Work order:
For the data that follows, print the line with "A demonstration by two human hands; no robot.", the line with "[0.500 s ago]", and all lines between them, exactly as they stand. Omit pictures and add nothing.

(Collected data begins)

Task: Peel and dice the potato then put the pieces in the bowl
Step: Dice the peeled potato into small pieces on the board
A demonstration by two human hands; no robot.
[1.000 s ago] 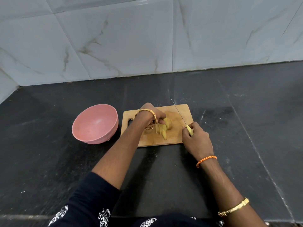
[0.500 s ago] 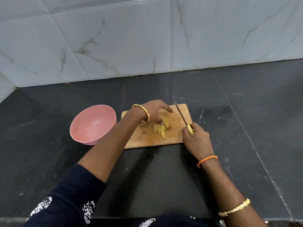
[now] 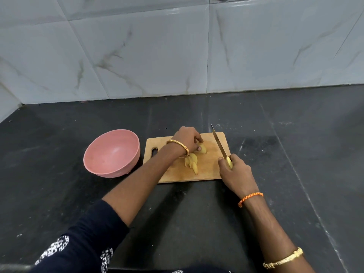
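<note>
A wooden cutting board (image 3: 210, 170) lies on the dark counter. On it sit several pale yellow potato slices (image 3: 192, 163) near the middle. My left hand (image 3: 188, 139) curls over a larger peeled potato piece (image 3: 202, 149) at the board's far side, thumb and fingers pinching it. My right hand (image 3: 235, 173) grips the yellow handle of a knife (image 3: 219, 143), whose blade points away over the board's right part, lifted off the potato. An empty pink bowl (image 3: 112, 152) stands just left of the board.
The black stone counter (image 3: 295, 154) spreads wide to the right and in front. A grey marble-tiled wall (image 3: 177, 56) rises behind it, with a corner at the far left.
My left hand moved from the sliced pieces toward the board's far side and now pinches the larger piece. The knife blade lifted slightly and stays to the right.
</note>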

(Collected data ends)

Response box:
A demonstration by two human hands; no robot.
[1.000 s ago] 
[0.500 s ago] 

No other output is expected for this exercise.